§ TASK DETAILS
Please copy the listing that follows exactly, leaving out any pictures.

§ SUPPLIED MATERIAL
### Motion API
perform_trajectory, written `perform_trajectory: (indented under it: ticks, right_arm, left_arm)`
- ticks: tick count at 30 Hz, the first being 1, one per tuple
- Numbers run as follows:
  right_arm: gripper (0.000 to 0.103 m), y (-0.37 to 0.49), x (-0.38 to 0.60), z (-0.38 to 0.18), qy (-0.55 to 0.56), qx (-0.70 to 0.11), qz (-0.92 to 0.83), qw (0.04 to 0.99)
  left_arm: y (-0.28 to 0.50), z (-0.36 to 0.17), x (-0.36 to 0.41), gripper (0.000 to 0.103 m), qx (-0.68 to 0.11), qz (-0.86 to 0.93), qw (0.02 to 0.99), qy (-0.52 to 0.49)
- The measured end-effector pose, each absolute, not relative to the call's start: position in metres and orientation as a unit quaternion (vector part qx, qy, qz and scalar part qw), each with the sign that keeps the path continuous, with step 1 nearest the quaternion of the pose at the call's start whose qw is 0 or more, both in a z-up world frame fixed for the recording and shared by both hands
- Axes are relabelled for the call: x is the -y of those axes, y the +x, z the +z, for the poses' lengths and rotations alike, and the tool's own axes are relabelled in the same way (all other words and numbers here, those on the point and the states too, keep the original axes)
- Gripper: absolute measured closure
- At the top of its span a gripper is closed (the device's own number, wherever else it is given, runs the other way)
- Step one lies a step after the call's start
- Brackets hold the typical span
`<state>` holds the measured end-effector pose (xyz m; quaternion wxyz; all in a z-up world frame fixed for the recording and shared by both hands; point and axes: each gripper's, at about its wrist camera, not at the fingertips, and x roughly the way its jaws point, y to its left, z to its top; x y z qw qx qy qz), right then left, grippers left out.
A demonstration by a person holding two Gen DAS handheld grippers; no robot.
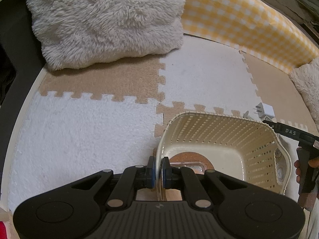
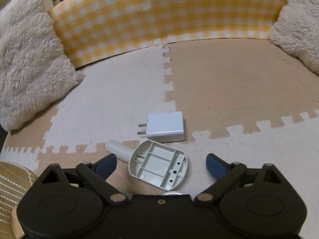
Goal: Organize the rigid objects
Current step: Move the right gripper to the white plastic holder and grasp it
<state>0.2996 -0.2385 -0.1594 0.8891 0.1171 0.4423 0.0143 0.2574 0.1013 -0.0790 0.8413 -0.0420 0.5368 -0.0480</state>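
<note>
My left gripper [image 1: 158, 172] is shut on the near rim of a cream slatted basket [image 1: 219, 131]. A round cork coaster [image 1: 191, 156] and a clear plastic case [image 1: 196, 166] lie in the basket. My right gripper [image 2: 161, 164] stands open, one blue pad on each side of a grey-green oval plastic part [image 2: 153, 171] lying ribbed side up on the mat, neither pad touching it. A white cylinder [image 2: 119, 149] sticks out from the part's left. Just beyond lies a white plug charger [image 2: 166, 127], also in the left wrist view as the charger [image 1: 265, 110] behind the basket.
Beige and white puzzle-edged foam mats [image 2: 239, 79] cover the floor. A yellow checked cushion [image 2: 159, 16] runs along the back, with fluffy cream pillows at the left [image 2: 30, 59] and right [image 2: 299, 25]. The basket's corner [image 2: 12, 181] is at the lower left. A hand [image 1: 298, 169] holds the right gripper.
</note>
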Motion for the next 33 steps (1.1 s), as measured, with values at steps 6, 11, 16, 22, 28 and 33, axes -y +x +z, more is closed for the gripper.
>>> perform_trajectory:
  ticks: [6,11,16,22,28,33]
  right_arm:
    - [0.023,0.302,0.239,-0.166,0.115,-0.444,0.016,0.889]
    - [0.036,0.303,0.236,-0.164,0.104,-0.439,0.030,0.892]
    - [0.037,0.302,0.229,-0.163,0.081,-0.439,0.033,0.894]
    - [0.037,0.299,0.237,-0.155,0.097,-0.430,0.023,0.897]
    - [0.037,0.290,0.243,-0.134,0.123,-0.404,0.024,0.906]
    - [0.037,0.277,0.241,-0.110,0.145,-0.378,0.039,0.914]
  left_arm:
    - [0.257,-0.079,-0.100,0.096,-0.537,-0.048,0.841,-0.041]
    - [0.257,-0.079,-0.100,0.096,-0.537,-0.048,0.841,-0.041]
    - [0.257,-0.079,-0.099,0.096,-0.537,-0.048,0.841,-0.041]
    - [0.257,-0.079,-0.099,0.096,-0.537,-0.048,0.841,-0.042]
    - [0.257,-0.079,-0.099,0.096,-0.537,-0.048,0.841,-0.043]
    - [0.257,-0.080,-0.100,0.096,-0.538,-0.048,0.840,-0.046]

§ EXPECTED ANSWER
### Motion API
perform_trajectory, written `perform_trajectory: (indented under it: ticks, right_arm, left_arm)`
- ticks: tick count at 30 Hz, the first being 1, one per tuple
- Numbers run as follows:
  right_arm: gripper (0.000 to 0.103 m), y (-0.37 to 0.49), x (-0.38 to 0.60), z (-0.38 to 0.18), qy (-0.55 to 0.56), qx (-0.70 to 0.11), qz (-0.92 to 0.83), qw (0.04 to 0.99)
  left_arm: y (-0.28 to 0.50), z (-0.36 to 0.17), x (-0.36 to 0.41), gripper (0.000 to 0.103 m), qx (-0.68 to 0.11), qz (-0.86 to 0.93), qw (0.02 to 0.99), qy (-0.52 to 0.49)
- The measured end-effector pose, each absolute, not relative to the call's start: position in metres and orientation as a unit quaternion (vector part qx, qy, qz and scalar part qw), each with the sign that keeps the path continuous, with step 1 nearest the quaternion of the pose at the call's start whose qw is 0 or more, both in a z-up world frame fixed for the recording and shared by both hands
- Axes are relabelled for the call: x is the -y of those axes, y the +x, z the +z, for the poses' lengths and rotations alike, and the tool's own axes are relabelled in the same way (all other words and numbers here, those on the point and the states too, keep the original axes)
- Gripper: absolute measured closure
- At the top of its span a gripper is closed (the device's own number, wherever else it is given, runs the other way)
- Step one lies a step after the call's start
- Brackets hold the typical span
`<state>` holds the measured end-effector pose (xyz m; quaternion wxyz; all in a z-up world frame fixed for the recording and shared by both hands; point and axes: each gripper's, at about its wrist camera, not at the fingertips, and x roughly the way its jaws point, y to its left, z to its top; x y z qw qx qy qz), right then left, grippers left out.
A demonstration by a person holding two Gen DAS handheld grippers; no robot.
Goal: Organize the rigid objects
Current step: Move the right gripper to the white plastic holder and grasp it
<state>0.2996 -0.2385 -0.1594 0.8891 0.1171 0.4423 0.0143 0.2574 0.1013 -0.0790 0.8413 -0.0420 0.5368 -0.0480</state>
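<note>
My left gripper [image 1: 158, 172] is shut on the near rim of a cream slatted basket [image 1: 219, 131]. A round cork coaster [image 1: 191, 156] and a clear plastic case [image 1: 196, 166] lie in the basket. My right gripper [image 2: 161, 164] stands open, one blue pad on each side of a grey-green oval plastic part [image 2: 153, 171] lying ribbed side up on the mat, neither pad touching it. A white cylinder [image 2: 119, 149] sticks out from the part's left. Just beyond lies a white plug charger [image 2: 166, 127], also in the left wrist view as the charger [image 1: 265, 110] behind the basket.
Beige and white puzzle-edged foam mats [image 2: 239, 79] cover the floor. A yellow checked cushion [image 2: 159, 16] runs along the back, with fluffy cream pillows at the left [image 2: 30, 59] and right [image 2: 299, 25]. The basket's corner [image 2: 12, 181] is at the lower left. A hand [image 1: 298, 169] holds the right gripper.
</note>
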Motion for the next 33 steps (1.1 s), as measured, with values at steps 6, 11, 16, 22, 28 and 33, axes -y +x +z, more is closed for the gripper.
>>> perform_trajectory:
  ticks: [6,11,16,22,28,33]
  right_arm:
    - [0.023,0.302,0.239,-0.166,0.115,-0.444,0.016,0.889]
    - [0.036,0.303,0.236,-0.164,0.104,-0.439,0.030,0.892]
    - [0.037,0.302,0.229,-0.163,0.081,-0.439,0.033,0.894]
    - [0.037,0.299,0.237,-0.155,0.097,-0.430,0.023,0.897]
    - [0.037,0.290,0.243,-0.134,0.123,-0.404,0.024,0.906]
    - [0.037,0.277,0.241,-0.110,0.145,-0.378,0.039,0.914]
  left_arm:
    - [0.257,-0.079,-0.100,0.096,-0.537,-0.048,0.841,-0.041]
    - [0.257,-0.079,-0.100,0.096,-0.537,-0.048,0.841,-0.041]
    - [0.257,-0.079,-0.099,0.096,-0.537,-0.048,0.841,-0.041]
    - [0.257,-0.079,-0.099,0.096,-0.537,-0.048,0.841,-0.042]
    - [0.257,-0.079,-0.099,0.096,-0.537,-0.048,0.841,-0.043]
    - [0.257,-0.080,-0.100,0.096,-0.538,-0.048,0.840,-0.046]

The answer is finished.